Citation: Hong W, Tatsuo S, Shou-Dong W, Qian Z, Jian-Feng H, Jue W, et al. (2015) Resveratrol Upregulates Cardiac SDF-1 in Mice with Acute Myocardial Infarction through the Deacetylation of Cardiac p53. PLoS ONE 10(6): e0128978. https://doi.org/10.1371/journal.pone.0128978
Academic Editor: Meijing Wang, Indiana University School of Medicine, UNITED STATES
Received: November 14, 2014; Accepted: May 4, 2015; Published: June 8, 2015
Copyright: © 2015 Hong et al. This is an open access article distributed under the terms of the Creative Commons Attribution License, which permits unrestricted use, distribution, and reproduction in any medium, provided the original author and source are credited
Data Availability: Data are all contained within the paper.
Funding: This study was supported by grants from the National Natural Science Foundation of China (81170129 to Y.J. Yang), the Health and Medical Development Foundation of China (2011-H25 to Y.J. Yang), and the Basic Clinical Research Collaboration Fund of Capital Medical University (14JL61 to H. Wang). The funders had no role in study design, data collection and analysis, decision to publish, or preparation of the manuscript.
Competing interests: The authors have declared that no competing interests exist.
Introduction
Heart failure develops in a substantial number of patients with acute myocardial infarction (AMI), despite early reperfusion therapy. Stem cell-based therapies and chemokine- or cytokine-based therapies are promising procedures for myocardium regeneration and the attenuation of ventricular remodeling, fibrosis or dysfunction [1, 2]. The stromal cell-derived factor (SDF)-1/CXCR4 (the receptor of SDF-1) axis has been demonstrated to be critical for the recruitment of stem cells to the ischemic area. A higher level of SDF-1 in the injured myocardium improves cardiac repair [2–4].
Many studies have shown that SDF-1 is upregulated or released spontaneously in the infarct and peri-infarct regions in AMI. The autologous SDF-1 level peaks 24–72 h after AMI and becomes normalized seven days after AMI [5, 6]. However, this natural modulation is not sufficient for the induction of functional recovery in many AMI models or patients [5]. SDF-1 delivery by a virus vector, plasmid or direct injection into the injured tissue early after AMI has been proven to be more effective [5, 7, 8], but these methods are not convenient or feasible in clinical therapy. The development of an oral medicine that could be an alternative to these methods may allow a markedly easier and safer application.

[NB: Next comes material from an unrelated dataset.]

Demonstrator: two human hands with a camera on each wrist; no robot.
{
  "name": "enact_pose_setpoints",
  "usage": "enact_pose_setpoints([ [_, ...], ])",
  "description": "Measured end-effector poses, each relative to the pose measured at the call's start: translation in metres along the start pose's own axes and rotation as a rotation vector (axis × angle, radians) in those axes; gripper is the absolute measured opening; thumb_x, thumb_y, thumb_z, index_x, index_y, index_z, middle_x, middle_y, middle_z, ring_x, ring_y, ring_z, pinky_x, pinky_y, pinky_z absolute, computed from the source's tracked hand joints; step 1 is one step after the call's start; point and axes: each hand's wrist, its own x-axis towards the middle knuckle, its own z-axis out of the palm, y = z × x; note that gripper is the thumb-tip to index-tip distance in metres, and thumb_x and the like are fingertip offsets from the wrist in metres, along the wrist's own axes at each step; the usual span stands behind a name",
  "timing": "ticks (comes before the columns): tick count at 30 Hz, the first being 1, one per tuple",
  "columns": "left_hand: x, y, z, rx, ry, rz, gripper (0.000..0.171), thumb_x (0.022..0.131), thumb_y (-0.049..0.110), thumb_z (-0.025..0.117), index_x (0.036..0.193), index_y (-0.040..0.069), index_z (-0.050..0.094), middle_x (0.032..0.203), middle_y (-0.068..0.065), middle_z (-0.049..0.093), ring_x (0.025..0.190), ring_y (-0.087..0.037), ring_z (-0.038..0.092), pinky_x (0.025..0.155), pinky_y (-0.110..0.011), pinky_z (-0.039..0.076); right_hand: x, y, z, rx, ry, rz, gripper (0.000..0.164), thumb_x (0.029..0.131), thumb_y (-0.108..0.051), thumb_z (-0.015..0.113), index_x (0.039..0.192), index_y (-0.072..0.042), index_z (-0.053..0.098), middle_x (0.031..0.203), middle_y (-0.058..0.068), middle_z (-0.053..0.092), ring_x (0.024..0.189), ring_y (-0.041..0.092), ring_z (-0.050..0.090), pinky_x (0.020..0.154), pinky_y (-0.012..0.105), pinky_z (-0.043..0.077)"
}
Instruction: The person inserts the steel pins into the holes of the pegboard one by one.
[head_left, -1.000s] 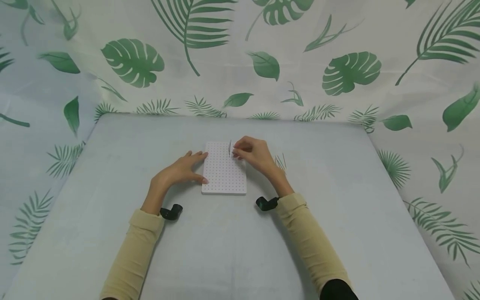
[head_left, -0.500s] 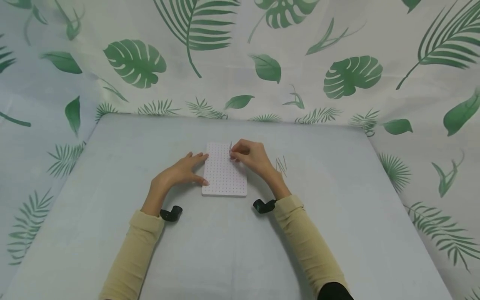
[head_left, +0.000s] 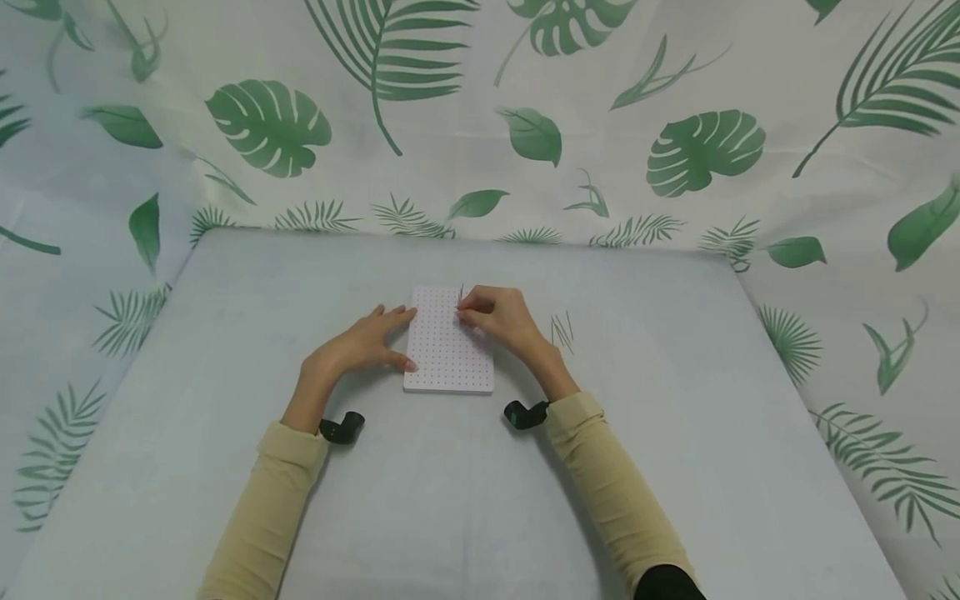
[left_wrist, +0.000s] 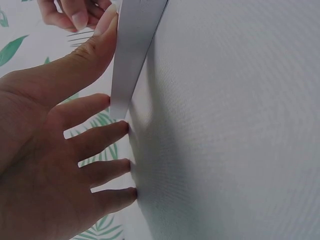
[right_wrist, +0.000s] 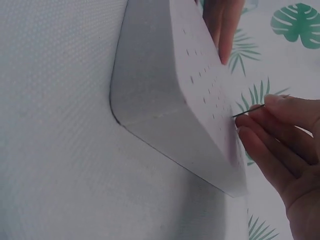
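Observation:
A white board with rows of small holes lies flat on the table. My left hand touches its left edge, thumb and fingers spread; in the left wrist view the thumb presses the board's side. Over the board's upper right part, my right hand pinches a thin dark needle-like pin between thumb and fingertips. The pin's lower tip meets the holed face, but whether it is inside a hole I cannot tell. Beside those fingertips several thin pins stand out from the board.
Several loose thin pins lie on the white table right of the board, close to the right forearm. A leaf-patterned cloth hangs behind the table. Each wrist carries a small black camera.
My right hand has moved slightly left and down toward the standing pins, bringing its pinched pin to the board. The left hand stays in place at the board's edge.

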Motion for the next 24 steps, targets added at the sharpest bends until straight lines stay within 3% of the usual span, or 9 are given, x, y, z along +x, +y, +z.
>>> enact_pose_setpoints([
  [9,0.0019,0.0004,-0.0003,0.020,0.006,0.005,0.095,0.089,0.035,0.081,0.163,0.009,0.027,0.171,-0.018,0.019,0.158,-0.047,0.004,0.125,-0.067,0.013,0.0016,-0.0030,-0.0004,-0.064,0.001,0.016,0.005,0.089,-0.005,0.078,0.092,-0.007,0.081,0.091,0.008,0.079,0.081,0.019,0.073,0.075,0.032,0.061],
  [24,-0.0005,0.0018,-0.0001,0.005,0.000,0.001,0.095,0.089,0.034,0.081,0.163,0.009,0.028,0.171,-0.018,0.019,0.158,-0.046,0.003,0.125,-0.067,0.012,0.0019,-0.0013,-0.0012,-0.119,-0.070,0.068,0.013,0.091,-0.013,0.079,0.101,-0.006,0.082,0.100,0.009,0.080,0.089,0.021,0.075,0.081,0.033,0.062],
])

Resveratrol (RSV) is a component of the polyphenol extract of grape skin/seed, red wine and the root of Polygonum cuspidatum [9]. There are seven members in the mammalian sirtuin (SIRT) protein family, the many beneficial effects of RSV are mediated by SIRT proteins. It should be said that most researches are focus on SIRT1, which is an essential deacetylase and can regulate the acetylation of various proteins, such as peroxisome proliferator-activated receptor gamma co-activator-1 and p53 [9–11], a transcriptional activator of apoptosis. The inhibition of p53 may increase the concentration of local vascular endothelial growth factor [12]. In oncology research, p53 deletion causes the upregulation of SDF-1 and accelerates the migration of CXCR4+ tumor stem cells or tumor development [13, 14].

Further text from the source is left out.